Teacher’s Dairy

Kristina

 

Pada tanggal 17 Februari 2021 lalu, saya menggantikan tugas mengajar agama Hindu tingkat SMP. Topik saat itu kebetulan sangat berkaitan dengan pelajaran yang saya ampu, yaitu IPA. Topik pada hari itu adalah Panca Maha Bhuta, 5 unsur pembangun makrokosmos dan mikrokosmos, dengan kata lain unsur yang membangun kita dan alam semesta. Dalam pelajaran sains pula materi atau zat dalam makhluk hidup dan alam semesta sama, hanya kombinasinya yang berbeda. Kombinasi ini yang menjadi ciri khas, bebatuan, hutan, lautan, manusia, tumbuhan dapat dibedakan satu sama lainnya.

Dalam pembelajaran tersebut dicobakan dengan pendekatan gambar dan cerita dari kartun, yaitu Avatar the legend of Aang. Kendalanya pada umumnya selama mengajar di Cendekia Harapan, yaitu akan didapati siswa yang tidak fasih dalam berbahasa Indonesia. Alhasil, pemahamannya kan menurun. Oleh sebab itu, sebagai pendidik perlu sigap melakukan penjelasan dalam dua bahasa.

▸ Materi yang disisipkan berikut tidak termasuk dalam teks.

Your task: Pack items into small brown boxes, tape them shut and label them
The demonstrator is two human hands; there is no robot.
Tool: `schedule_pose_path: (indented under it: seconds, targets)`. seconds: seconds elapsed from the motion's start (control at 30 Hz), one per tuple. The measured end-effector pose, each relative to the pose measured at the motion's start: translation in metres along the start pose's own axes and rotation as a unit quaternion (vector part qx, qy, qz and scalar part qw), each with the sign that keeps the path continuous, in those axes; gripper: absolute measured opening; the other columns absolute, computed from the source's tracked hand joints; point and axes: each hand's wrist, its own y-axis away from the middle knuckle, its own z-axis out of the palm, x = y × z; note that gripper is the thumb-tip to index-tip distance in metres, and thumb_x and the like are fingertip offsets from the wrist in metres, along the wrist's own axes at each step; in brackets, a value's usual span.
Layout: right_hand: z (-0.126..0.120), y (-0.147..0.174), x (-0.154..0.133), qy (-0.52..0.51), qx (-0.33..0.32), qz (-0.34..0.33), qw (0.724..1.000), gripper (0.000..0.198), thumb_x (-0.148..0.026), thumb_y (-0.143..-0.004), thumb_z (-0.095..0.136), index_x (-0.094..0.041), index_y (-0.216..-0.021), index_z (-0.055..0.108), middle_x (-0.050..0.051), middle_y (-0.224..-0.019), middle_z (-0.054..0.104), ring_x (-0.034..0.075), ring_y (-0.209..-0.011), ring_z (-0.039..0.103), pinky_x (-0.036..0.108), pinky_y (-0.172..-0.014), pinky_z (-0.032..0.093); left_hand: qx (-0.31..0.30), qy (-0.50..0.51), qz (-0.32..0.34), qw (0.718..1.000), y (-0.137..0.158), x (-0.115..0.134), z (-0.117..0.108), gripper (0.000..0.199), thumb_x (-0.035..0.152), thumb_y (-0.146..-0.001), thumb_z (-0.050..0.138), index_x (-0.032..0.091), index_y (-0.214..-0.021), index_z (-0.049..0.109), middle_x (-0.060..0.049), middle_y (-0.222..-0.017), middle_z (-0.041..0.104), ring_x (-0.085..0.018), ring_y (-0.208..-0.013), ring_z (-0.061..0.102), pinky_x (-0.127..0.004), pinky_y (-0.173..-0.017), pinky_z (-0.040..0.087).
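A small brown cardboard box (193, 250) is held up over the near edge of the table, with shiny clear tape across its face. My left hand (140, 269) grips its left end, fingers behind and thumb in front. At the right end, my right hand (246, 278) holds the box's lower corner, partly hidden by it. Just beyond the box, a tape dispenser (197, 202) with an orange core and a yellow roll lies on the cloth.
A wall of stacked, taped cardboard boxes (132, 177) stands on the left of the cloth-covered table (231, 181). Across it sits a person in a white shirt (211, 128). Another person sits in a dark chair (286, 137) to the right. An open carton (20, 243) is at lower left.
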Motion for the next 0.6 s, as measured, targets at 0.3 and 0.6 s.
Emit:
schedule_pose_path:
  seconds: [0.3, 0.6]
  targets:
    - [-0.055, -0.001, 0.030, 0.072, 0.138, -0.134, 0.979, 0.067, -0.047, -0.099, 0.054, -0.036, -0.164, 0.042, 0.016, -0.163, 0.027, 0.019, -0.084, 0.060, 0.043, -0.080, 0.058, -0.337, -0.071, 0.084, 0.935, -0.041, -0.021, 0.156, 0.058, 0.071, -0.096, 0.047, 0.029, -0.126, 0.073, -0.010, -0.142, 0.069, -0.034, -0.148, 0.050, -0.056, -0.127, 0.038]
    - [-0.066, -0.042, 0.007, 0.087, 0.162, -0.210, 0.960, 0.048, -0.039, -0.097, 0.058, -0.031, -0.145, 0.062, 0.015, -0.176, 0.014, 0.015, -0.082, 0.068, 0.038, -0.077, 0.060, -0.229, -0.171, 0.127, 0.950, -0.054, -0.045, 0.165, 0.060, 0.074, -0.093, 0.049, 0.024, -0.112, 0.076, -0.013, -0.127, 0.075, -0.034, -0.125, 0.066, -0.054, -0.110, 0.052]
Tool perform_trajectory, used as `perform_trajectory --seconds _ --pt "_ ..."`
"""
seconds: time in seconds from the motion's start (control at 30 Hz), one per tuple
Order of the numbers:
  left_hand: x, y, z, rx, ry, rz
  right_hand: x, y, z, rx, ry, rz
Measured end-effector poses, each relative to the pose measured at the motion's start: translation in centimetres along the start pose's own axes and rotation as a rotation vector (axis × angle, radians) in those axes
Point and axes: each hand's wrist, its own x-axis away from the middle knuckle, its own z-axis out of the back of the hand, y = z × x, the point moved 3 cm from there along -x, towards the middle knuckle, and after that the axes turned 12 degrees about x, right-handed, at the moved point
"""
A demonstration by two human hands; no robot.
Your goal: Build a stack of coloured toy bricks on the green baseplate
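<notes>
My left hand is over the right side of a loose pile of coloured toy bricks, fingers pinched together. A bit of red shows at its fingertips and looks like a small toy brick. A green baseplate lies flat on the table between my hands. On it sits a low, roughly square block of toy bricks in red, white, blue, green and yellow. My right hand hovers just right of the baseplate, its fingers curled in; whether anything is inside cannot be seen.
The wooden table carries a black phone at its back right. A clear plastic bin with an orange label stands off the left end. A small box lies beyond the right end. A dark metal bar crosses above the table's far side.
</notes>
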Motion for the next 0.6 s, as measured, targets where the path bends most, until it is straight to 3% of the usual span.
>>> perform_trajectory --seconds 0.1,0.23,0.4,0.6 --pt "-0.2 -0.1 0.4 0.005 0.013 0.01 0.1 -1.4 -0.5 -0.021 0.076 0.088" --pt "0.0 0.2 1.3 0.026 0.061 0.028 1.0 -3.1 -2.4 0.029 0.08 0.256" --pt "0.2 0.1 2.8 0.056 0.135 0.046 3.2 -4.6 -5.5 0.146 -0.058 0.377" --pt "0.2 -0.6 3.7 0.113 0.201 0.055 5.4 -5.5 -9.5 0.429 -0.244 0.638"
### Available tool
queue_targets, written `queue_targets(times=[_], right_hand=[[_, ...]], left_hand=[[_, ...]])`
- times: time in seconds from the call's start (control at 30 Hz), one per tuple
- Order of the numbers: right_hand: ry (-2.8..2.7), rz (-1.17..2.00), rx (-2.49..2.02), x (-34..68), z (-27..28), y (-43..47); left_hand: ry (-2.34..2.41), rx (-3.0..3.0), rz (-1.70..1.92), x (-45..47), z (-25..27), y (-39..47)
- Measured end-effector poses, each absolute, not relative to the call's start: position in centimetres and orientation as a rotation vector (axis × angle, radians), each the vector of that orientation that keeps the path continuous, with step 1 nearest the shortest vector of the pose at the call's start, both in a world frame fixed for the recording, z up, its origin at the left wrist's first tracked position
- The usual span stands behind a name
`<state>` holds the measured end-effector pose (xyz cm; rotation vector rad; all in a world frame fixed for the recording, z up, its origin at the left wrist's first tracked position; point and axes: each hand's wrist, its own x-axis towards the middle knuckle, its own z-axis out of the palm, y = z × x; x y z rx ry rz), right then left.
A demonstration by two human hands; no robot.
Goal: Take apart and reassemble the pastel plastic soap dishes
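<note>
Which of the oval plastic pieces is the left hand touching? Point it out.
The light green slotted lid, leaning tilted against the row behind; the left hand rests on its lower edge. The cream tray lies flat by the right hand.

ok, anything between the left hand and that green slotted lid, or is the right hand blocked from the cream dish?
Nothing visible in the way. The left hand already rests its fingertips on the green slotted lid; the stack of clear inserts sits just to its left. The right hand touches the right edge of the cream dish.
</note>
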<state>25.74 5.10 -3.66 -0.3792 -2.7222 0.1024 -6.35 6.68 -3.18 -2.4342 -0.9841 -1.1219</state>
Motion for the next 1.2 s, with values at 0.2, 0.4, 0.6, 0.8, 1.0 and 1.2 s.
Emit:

Hal unik dalam proses pembelajaran tersebut adalah ketika mengarahkan peserta untuk memikirkan pengaruh lima elemen dalam sikap, tindak dan pikiran manusia. Ada siswa menganalogikan elemen tersebut seperti cakra yang harus diaktifkan bersama dan saling mendorong kita dalam perbuatan yadnya, tapa bhrata serta sembah suci. Hal ini tidak salah, namun belum tepat, sebagai guru harus sigap memberikan contoh relevan. Pada kesempatan itu, mulai dijelaskan mengenai elemen ini seperti rangkaian mesin mur pada jam, cakra-cakra atau roda-roda dengan beberapa ukuran yang saling terkait. Harus seimbang proporsinya agar menghasilkan detik menit dan jam yang tepat.

Hal lainnya yang dipelajari dalam mengajar ini adalah peserta lebih mudah dalam memahami ketika kita coba menyebutkan contoh atau memberikan analogi untuk membuat mereka memikirkan kembali dan memahami maksud dari pengertian tersebut secara lebih holistik.

Semoga, sebagai guru, selalu diberikan kesempatan untuk belajar mengembangkan lima elemen dalam diri. Terbangunnya Pertivi sebagai wujud prinsip dan komitmen, mengalirnya Apah sebagai wujud keterbukaan akan hal baru, menyalanya Teja sebagai wawasan dan semangat juang, berhembusnya Bayu sebagai harga diri, toleransi dan tenggang rasa, dan yang terakhir menempati Akasa sehingga memahami peran diri dalam lingkungan dan peka terhadap tanggung jawab.